§ Task description: All of the data beneath this instruction is to be transcribed word for word.

§ Dataset section:
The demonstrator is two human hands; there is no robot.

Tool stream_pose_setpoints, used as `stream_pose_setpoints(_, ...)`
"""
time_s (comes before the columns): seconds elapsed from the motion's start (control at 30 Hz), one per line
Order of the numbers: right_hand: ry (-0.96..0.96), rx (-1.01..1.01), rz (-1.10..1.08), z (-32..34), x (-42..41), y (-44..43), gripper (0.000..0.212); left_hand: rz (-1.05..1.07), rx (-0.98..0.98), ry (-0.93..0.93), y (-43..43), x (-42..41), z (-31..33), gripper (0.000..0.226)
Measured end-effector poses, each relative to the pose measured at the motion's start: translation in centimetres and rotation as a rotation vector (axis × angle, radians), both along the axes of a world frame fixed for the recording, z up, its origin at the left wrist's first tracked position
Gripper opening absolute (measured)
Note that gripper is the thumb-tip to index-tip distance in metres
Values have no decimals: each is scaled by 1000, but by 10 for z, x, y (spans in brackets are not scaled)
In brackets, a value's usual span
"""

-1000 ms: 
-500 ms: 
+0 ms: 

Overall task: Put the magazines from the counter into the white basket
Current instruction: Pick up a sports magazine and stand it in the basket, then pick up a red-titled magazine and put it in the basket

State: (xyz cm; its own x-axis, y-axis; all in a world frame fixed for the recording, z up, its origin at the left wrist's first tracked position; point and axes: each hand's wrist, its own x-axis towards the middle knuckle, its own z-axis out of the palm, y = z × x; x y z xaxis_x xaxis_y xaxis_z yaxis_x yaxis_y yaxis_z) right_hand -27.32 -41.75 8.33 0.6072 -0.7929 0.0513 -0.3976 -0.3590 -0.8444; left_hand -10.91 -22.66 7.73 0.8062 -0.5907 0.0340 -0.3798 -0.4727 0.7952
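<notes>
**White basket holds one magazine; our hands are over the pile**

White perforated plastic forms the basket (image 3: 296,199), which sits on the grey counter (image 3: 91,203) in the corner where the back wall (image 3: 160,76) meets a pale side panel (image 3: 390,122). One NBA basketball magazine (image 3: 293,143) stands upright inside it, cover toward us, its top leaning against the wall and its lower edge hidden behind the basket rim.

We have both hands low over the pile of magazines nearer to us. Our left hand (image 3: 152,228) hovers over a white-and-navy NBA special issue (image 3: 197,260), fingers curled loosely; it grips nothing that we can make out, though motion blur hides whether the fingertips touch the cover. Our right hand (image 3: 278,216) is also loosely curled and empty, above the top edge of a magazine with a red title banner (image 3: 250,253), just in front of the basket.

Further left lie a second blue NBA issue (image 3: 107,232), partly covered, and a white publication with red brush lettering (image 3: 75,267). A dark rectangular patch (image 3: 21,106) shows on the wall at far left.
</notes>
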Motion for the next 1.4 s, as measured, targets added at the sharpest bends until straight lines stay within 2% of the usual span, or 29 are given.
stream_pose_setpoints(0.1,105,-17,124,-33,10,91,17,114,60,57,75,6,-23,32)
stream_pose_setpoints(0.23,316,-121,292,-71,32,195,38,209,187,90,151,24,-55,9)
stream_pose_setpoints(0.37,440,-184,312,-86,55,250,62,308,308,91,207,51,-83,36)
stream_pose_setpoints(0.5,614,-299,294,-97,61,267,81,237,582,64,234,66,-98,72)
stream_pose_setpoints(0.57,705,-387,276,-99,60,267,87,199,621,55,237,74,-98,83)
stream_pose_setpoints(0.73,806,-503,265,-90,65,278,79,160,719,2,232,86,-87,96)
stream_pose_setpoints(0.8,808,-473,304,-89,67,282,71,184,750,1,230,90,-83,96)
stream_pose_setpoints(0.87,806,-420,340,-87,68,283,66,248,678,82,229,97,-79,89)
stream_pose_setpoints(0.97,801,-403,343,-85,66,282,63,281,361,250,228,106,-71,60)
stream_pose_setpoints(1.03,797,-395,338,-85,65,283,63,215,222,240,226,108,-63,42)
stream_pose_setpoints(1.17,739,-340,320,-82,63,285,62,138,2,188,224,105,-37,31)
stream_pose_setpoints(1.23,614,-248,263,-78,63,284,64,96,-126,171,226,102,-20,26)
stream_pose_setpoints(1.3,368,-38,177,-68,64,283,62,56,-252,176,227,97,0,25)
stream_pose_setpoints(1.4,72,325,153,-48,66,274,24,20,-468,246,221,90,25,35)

§ Written response:
The demonstrator is two human hands; there is no robot.

Tool stream_pose_setpoints, used as `stream_pose_setpoints(_, ...)`
"""
time_s (comes before the columns): seconds elapsed from the motion's start (control at 30 Hz), one per line
Order of the numbers: right_hand: ry (-0.96..0.96), rx (-1.01..1.01), rz (-1.10..1.08), z (-32..34), x (-42..41), y (-44..43), gripper (0.000..0.212); left_hand: rz (-1.05..1.07), rx (-0.98..0.98), ry (-0.93..0.93), y (-43..43), x (-42..41), z (-31..33), gripper (0.000..0.226)
Measured end-effector poses, each relative to the pose measured at the motion's start: translation in centimetres and rotation as a rotation vector (axis × angle, radians), both along the axes of a world frame fixed for the recording, z up, its origin at the left wrist's first tracked position
Gripper opening absolute (measured)
Note that gripper is the thumb-tip to index-tip distance in metres
Values have no decimals: each is scaled by 1000, but by 10 for z, x, y (spans in brackets are not scaled)
In brackets, a value's usual span
"""

-1000 ms: 
-500 ms: 
+0 ms: 

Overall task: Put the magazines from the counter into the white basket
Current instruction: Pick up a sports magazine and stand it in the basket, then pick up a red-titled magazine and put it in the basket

State: (xyz cm; its own x-axis, y-axis; all in a world frame fixed for the recording, z up, its origin at the left wrist's first tracked position; point and axes: each hand's wrist, its own x-axis towards the middle knuckle, its own z-axis out of the palm, y = z × x; x y z xaxis_x xaxis_y xaxis_z yaxis_x yaxis_y yaxis_z) right_hand -27.32 -41.75 8.33 0.6072 -0.7929 0.0513 -0.3976 -0.3590 -0.8444; left_hand -10.91 -22.66 7.73 0.8062 -0.5907 0.0340 -0.3798 -0.4727 0.7952
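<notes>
**White basket holds one magazine; our hands are over the pile**

White perforated plastic forms the basket (image 3: 296,199), which sits on the grey counter (image 3: 91,203) in the corner where the back wall (image 3: 160,76) meets a pale side panel (image 3: 390,122). One NBA basketball magazine (image 3: 293,143) stands upright inside it, cover toward us, its top leaning against the wall and its lower edge hidden behind the basket rim.

We have both hands low over the pile of magazines nearer to us. Our left hand (image 3: 152,228) hovers over a white-and-navy NBA special issue (image 3: 197,260), fingers curled loosely; it grips nothing that we can make out, though motion blur hides whether the fingertips touch the cover. Our right hand (image 3: 278,216) is also loosely curled and empty, above the top edge of a magazine with a red title banner (image 3: 250,253), just in front of the basket.

Further left lie a second blue NBA issue (image 3: 107,232), partly covered, and a white publication with red brush lettering (image 3: 75,267). A dark rectangular patch (image 3: 21,106) shows on the wall at far left.
</notes>
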Motion for the next 1.4 s, as measured, targets added at the sharpest bends until straight lines stay within 2% of the usual span, or 29 are given.
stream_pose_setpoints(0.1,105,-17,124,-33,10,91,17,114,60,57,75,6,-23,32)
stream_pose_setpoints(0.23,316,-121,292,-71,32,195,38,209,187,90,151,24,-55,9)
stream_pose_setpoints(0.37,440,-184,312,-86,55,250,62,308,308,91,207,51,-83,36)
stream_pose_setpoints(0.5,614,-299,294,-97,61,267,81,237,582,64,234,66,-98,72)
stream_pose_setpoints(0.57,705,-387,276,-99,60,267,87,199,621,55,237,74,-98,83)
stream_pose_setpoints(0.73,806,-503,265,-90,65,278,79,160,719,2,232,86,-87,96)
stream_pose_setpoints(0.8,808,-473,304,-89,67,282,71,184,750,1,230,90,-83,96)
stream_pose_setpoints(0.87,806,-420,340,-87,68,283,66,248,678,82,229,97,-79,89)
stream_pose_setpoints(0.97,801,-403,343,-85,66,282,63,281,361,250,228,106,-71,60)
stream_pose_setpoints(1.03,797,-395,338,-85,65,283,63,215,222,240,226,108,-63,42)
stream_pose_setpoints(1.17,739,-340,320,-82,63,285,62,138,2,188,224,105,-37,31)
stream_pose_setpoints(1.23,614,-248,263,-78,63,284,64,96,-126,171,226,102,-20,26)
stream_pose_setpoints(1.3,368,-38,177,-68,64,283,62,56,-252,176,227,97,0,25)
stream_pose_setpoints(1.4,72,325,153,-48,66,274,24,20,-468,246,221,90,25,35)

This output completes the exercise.